== Task to carry out ==
Bring together copies of the lines in the data below that contain the word "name".

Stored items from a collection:

--------------------

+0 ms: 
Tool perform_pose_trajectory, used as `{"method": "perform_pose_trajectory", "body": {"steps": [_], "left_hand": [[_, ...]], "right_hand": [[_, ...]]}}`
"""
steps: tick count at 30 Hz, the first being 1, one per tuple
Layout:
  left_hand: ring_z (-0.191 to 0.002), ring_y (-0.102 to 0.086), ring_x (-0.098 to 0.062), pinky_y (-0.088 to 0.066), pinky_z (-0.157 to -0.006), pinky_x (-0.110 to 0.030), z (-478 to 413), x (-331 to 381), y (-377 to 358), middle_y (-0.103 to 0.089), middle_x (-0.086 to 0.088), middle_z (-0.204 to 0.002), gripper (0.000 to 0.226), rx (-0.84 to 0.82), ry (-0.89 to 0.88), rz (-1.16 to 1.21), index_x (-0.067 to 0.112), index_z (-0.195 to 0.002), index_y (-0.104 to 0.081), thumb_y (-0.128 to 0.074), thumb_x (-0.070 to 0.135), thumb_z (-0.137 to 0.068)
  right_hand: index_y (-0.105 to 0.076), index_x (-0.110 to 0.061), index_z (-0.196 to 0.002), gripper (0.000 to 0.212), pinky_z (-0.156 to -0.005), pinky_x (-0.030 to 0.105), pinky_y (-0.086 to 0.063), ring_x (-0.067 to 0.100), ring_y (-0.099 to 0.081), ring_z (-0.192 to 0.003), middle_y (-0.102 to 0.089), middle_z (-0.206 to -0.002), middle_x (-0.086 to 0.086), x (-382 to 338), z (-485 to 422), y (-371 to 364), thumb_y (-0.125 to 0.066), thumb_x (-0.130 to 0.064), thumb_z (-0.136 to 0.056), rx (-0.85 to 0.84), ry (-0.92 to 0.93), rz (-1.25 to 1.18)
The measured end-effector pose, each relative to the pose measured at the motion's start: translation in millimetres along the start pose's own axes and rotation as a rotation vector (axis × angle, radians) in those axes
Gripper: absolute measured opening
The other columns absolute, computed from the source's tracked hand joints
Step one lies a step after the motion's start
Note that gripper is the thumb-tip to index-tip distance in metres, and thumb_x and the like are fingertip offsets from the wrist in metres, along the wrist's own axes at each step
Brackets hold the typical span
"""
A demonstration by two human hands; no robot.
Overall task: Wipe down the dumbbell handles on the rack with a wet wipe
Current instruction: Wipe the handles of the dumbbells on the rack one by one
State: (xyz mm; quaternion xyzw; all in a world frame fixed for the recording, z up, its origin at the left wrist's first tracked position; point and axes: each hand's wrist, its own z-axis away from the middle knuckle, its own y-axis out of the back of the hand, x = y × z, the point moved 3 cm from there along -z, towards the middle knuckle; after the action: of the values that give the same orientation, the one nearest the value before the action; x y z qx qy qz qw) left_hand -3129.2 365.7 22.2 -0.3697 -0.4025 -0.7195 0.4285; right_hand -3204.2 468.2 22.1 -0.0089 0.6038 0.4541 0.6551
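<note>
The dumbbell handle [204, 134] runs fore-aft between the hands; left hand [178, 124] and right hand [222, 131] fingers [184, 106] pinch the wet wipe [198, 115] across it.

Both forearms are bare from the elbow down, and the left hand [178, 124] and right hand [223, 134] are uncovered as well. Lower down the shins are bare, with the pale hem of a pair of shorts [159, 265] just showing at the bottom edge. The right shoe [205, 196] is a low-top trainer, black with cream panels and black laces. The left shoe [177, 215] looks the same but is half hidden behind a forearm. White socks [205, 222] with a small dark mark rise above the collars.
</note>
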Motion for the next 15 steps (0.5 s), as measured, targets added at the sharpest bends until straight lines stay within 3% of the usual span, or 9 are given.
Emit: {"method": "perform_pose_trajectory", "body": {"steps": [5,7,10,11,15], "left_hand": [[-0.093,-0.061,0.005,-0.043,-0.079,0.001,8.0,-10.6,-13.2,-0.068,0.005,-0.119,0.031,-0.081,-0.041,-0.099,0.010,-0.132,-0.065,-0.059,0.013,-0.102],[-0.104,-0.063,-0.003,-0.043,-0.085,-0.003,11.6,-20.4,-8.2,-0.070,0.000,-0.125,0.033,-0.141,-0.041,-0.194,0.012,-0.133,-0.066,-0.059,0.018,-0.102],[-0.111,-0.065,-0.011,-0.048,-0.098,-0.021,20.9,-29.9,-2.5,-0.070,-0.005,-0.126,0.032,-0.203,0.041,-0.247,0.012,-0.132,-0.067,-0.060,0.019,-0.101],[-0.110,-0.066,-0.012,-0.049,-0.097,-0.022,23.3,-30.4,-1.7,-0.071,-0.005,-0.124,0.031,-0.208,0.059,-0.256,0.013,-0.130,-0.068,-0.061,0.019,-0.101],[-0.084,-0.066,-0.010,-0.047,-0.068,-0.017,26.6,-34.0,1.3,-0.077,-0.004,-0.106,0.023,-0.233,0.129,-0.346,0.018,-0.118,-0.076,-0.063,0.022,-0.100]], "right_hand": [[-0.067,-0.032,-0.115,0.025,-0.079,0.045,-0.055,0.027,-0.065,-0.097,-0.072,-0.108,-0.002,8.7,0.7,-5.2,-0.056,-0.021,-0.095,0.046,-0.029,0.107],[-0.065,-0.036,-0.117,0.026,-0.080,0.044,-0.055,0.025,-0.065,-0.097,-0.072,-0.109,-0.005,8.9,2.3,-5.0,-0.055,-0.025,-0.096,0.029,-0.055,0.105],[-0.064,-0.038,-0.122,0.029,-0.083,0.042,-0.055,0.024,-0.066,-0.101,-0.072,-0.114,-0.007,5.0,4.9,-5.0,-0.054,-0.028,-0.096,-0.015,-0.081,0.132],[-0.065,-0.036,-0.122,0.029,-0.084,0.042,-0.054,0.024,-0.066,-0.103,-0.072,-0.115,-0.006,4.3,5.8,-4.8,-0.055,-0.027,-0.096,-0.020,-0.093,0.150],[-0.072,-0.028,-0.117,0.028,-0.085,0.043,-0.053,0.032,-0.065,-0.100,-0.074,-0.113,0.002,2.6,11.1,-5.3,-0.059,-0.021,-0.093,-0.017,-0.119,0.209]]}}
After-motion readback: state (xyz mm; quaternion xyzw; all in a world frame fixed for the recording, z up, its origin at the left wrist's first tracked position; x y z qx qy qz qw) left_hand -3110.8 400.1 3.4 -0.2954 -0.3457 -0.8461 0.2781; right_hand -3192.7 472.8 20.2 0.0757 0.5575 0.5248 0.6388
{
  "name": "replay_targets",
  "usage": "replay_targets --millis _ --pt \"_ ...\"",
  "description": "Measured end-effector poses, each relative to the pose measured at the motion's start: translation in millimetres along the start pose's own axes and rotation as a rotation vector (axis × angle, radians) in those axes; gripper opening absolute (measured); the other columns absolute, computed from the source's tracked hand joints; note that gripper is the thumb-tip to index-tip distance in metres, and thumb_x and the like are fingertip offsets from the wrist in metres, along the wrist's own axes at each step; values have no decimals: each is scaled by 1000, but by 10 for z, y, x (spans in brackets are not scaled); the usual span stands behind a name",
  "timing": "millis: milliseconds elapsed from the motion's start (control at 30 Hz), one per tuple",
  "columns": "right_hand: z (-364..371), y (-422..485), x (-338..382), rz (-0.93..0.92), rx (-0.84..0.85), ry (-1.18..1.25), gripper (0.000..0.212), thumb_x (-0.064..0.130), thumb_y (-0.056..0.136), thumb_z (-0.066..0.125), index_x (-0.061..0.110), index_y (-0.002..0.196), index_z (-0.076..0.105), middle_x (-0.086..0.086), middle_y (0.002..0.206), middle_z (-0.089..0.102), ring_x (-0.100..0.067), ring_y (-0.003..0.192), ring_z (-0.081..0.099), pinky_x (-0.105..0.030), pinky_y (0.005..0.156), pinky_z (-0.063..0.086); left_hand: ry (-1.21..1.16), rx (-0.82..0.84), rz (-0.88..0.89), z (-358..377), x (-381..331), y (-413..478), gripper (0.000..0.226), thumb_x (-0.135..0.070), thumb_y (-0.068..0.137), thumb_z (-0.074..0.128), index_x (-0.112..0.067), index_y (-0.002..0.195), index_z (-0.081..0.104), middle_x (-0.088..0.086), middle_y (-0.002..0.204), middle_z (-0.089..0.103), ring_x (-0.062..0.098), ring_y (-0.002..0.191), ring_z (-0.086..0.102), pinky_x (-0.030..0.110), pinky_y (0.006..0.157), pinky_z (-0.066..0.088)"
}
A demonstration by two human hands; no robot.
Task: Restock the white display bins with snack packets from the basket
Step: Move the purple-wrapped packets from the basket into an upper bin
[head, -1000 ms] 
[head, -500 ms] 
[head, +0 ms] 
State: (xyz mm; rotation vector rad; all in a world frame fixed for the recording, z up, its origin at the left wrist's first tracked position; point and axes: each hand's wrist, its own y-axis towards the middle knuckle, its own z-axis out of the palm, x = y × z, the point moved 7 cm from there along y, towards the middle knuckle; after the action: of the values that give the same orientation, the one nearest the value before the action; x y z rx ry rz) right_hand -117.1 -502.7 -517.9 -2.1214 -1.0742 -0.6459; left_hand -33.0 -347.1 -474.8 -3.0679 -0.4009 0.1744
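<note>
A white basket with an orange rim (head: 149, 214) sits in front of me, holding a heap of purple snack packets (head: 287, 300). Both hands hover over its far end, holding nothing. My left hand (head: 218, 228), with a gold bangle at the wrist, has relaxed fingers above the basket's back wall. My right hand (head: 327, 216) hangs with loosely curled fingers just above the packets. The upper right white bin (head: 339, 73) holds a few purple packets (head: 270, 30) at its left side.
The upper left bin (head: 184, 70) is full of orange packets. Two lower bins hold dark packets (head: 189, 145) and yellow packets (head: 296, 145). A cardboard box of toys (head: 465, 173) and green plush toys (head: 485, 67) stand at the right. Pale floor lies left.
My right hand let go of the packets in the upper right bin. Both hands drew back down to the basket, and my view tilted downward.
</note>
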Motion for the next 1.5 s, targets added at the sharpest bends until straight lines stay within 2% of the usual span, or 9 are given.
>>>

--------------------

== Your solution ==
  "name": "replay_targets",
  "description": "Measured end-effector poses, each relative to the pose measured at the motion's start: translation in millimetres along the start pose's own axes and rotation as a rotation vector (axis × angle, radians) in those axes; gripper opening absolute (measured); the other columns absolute, computed from the source's tracked hand joints; note that gripper is the thumb-tip to index-tip distance in metres, and thumb_x and the like are fingertip offsets from the wrist in metres, along the wrist's own axes at each step; values have no decimals: each is scaled by 1000, but by 10 for z, y, x (spans in brackets are not scaled); the usual span stands behind a name",

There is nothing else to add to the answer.